The team removed kidneys from deceased rats, and stripped away the tissues using detergent. This left a bare structure that the scientists termed scaffolding, which could use as a base to make a new kidney. The scaffolding was then seeded with human umbilical cord cells to help regenerate blood vessels, and kidney cells removed from newborn rats to create functional kidney cells.

The kidneys were able to perform the necessary function of filtering the blood and producing urine in the rats. However, they did not function as well as a normal kidney, indicating that further work needs to be performed to help optimize the bioengineered kidneys. The researchers suggest that the implanted kidneys were too immature to function, and might need additional time to properly develop. In addition, because the blood vessels were developed from human umbilical vein cells, they may not have been compatible with the rat cells. Also, as the researchers continue their work, they can determine how to properly build and place kidney cells to develop even more functional bioengineered kidneys. Even if they aren’t able to make kidneys that are one-hundred percent functional, the researchers still believe these bioengineered kidneys will be very helpful. Because dialysis is not begun in patients until the kidneys have dropped to fifteen percent efficiency, the kidneys do not need to have full efficiency in order to be useful. Being able to help a patient avoid dialysis while waiting for a donor kidney would be a big success.

One advantage that the bioengineered kidneys have is that they can be transplanted into the patient, acting as a permanent cure similar to a donor kidney. Another advantage is that the kidneys can be custom made for each patient, thereby seriously reducing the potential of organ rejection due to improper matching. The researchers propose that the scaffolding used to build the bioengineered kidneys could come from deceased donors. The stripping and rebuilding process would allow them to build a new kidney that would be tolerated by the recipient. Another option would be to use the patient’s own damaged kidney as a scaffolding. Again, the kidney would be stripped down and rebuilt to restore proper function.

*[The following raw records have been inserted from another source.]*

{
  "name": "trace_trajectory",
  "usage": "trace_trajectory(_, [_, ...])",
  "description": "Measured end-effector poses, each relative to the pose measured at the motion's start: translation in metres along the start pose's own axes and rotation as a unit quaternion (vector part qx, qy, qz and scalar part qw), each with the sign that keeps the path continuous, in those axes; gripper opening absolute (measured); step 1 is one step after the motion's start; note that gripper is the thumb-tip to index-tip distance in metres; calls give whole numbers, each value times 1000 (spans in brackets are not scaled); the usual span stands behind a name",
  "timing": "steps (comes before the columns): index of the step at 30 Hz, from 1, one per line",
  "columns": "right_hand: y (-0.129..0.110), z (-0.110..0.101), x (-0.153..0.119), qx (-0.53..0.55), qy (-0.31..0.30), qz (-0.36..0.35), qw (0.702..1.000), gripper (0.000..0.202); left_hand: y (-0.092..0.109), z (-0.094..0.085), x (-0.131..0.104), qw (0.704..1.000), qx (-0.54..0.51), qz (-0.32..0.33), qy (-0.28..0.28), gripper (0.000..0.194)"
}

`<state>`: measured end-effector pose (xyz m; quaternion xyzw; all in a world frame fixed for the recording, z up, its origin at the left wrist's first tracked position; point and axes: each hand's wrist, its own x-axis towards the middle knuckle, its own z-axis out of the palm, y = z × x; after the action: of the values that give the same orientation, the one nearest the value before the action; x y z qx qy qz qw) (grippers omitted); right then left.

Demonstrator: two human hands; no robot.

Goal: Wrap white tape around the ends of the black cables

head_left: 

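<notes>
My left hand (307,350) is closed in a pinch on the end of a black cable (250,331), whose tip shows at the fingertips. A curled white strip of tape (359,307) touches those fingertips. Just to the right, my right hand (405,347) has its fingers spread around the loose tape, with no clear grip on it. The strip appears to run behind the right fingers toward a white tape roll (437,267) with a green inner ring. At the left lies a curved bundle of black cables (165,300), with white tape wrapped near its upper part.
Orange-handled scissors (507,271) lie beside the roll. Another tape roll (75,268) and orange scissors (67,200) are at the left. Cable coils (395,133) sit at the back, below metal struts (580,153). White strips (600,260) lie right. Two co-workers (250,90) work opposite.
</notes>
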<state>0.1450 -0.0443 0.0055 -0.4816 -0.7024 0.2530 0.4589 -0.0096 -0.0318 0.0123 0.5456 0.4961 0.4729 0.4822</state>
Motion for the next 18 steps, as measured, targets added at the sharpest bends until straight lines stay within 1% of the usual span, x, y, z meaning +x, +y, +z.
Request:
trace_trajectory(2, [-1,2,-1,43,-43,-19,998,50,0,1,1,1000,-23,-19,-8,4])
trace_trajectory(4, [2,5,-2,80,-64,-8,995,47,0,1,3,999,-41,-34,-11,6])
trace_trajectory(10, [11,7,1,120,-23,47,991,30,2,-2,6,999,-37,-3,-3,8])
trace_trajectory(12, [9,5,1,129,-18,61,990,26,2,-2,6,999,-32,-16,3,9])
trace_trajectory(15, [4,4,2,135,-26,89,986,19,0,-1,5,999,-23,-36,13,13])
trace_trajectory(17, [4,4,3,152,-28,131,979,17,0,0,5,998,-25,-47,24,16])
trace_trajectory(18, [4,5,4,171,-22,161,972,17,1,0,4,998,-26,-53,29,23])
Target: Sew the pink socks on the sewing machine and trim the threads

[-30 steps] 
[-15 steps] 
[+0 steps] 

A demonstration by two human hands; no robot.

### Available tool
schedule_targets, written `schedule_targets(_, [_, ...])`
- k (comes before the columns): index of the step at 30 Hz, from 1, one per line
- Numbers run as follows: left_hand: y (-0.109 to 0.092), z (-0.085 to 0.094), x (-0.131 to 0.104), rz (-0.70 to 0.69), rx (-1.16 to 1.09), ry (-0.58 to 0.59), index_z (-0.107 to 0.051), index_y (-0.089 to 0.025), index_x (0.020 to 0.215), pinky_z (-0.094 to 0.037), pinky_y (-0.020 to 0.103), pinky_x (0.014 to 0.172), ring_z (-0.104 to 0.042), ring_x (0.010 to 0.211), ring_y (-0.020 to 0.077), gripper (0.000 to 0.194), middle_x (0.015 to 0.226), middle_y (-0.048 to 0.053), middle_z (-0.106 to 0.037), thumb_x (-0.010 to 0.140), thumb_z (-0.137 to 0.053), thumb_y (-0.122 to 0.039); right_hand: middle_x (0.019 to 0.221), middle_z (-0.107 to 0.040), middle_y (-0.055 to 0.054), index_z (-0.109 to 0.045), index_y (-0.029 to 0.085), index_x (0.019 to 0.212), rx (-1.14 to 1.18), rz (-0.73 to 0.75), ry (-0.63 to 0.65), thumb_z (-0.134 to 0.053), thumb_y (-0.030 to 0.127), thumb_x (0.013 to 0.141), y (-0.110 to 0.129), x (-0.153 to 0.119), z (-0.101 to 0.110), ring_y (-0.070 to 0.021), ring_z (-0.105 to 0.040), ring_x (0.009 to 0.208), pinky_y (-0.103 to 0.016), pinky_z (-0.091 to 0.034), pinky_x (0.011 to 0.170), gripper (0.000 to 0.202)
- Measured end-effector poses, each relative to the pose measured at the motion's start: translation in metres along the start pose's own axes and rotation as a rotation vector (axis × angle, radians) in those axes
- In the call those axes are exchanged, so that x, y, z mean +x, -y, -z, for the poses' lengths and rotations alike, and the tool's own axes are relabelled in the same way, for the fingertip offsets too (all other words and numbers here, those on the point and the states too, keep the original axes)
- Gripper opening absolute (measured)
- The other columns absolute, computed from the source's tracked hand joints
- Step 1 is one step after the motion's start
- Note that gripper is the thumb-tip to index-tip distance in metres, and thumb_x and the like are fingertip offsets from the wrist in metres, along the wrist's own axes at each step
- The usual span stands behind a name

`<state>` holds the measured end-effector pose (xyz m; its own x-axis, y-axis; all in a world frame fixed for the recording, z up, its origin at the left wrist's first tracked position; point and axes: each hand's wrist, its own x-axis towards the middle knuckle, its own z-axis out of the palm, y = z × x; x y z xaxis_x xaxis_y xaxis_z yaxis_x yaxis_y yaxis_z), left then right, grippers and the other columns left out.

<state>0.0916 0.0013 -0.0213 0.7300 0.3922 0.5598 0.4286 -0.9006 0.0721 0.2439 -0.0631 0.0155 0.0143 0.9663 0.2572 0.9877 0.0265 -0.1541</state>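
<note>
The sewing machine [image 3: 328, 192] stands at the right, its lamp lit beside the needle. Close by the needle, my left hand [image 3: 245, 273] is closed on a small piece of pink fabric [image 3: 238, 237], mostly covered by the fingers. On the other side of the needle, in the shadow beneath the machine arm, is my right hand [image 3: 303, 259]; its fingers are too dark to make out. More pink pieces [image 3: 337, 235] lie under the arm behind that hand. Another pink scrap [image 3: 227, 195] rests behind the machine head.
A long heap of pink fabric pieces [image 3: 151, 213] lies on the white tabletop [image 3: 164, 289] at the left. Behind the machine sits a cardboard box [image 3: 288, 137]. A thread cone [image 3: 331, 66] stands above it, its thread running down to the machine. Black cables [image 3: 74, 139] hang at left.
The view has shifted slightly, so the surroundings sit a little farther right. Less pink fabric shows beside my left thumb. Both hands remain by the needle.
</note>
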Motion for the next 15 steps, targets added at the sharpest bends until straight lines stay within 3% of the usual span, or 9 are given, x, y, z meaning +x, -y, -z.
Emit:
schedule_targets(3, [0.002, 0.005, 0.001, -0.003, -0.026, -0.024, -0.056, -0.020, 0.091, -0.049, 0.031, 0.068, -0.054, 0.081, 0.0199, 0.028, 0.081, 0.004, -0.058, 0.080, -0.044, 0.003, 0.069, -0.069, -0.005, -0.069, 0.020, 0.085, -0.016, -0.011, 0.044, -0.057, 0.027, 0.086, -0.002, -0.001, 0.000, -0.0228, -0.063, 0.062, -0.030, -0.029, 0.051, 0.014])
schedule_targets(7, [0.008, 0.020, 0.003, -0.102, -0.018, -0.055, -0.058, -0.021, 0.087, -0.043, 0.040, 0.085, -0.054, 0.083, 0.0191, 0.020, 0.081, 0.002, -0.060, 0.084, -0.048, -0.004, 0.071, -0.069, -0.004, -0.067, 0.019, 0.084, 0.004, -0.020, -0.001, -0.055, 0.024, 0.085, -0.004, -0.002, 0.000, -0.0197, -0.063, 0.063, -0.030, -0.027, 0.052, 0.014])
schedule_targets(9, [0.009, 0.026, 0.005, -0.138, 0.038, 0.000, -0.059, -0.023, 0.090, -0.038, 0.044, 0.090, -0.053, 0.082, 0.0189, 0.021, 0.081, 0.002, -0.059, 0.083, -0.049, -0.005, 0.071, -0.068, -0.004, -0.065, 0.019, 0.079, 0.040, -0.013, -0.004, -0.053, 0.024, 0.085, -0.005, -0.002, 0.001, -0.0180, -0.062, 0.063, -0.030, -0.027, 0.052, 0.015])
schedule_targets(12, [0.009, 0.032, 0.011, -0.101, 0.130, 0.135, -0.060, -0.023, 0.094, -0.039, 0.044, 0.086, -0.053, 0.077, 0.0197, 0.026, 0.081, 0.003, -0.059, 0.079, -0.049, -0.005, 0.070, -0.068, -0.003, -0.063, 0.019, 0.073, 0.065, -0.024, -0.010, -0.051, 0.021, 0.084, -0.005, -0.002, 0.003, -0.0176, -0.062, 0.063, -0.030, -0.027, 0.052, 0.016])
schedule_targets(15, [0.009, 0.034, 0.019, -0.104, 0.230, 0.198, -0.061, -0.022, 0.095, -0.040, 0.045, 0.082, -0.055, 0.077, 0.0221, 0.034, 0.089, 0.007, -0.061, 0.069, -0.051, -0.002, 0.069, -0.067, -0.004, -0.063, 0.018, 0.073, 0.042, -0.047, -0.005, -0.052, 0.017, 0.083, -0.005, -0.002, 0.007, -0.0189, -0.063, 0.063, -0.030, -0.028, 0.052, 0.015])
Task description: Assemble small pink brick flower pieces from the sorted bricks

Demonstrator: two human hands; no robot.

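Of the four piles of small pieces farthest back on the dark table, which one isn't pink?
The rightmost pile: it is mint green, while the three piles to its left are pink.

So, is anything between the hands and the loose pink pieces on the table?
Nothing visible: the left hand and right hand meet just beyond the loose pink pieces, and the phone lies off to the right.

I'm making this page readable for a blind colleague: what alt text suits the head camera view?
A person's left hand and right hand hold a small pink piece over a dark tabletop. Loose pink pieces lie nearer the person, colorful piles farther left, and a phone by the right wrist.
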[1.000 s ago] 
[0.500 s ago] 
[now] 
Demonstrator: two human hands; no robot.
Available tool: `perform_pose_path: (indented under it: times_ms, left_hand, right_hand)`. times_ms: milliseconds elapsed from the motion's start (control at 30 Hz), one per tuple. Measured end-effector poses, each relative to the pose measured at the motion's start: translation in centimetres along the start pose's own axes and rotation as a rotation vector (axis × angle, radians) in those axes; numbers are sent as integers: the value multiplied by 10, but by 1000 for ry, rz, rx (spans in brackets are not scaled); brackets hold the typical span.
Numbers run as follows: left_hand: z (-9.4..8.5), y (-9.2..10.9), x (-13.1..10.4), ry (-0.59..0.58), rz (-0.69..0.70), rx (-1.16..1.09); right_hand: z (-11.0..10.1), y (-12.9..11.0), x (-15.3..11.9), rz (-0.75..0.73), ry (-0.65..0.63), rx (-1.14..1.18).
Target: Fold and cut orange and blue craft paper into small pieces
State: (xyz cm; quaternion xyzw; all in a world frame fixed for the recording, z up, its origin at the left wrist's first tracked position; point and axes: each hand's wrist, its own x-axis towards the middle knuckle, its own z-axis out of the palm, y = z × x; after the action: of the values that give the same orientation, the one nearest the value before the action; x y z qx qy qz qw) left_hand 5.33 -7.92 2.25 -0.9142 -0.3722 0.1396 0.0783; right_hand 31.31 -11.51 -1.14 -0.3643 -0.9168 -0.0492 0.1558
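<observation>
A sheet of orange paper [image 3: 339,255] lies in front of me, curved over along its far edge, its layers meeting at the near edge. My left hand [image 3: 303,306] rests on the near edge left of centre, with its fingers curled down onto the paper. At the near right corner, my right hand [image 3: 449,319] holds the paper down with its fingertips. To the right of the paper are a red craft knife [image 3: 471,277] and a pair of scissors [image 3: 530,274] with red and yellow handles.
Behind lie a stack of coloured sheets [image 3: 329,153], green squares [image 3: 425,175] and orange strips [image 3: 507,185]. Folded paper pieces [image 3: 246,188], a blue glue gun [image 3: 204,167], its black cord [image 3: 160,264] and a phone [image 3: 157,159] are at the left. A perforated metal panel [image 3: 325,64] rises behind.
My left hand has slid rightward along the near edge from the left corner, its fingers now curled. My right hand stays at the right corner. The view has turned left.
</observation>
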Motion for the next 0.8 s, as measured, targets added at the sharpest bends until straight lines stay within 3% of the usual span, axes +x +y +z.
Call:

While the concept of bioengineered organs for transplant is exciting, there are many obstacles involved in moving the technology from rodents to humans. As mentioned above, the kidneys were not fully functional. More research is required to determine how to develop all of the proper cell types, in the proper positions, in the bioengineered kidneys. While finding scaffolding for the kidneys would be fairly straightforward, either from a deceased donor or directly from the patient, obtaining the materials to rebuild the kidneys might be more difficult. Stem cells from human umbilical tissue can be obtained through umbilical blood which is sometimes donated after the birth of a child, but these donations may not be sufficient to meet the needs of all the patients in need of kidney transplants. In addition, the original bioengineered kidneys were rebuilt using kidney cells from newborn rats. It would certainly be unethical to take cells from newborn humans for this purpose. The most likely source of cells to rebuild kidneys would likely be from stem cells grown in culture. This would require additional research to determine how to differentiate the stem cells into the proper kidney cells.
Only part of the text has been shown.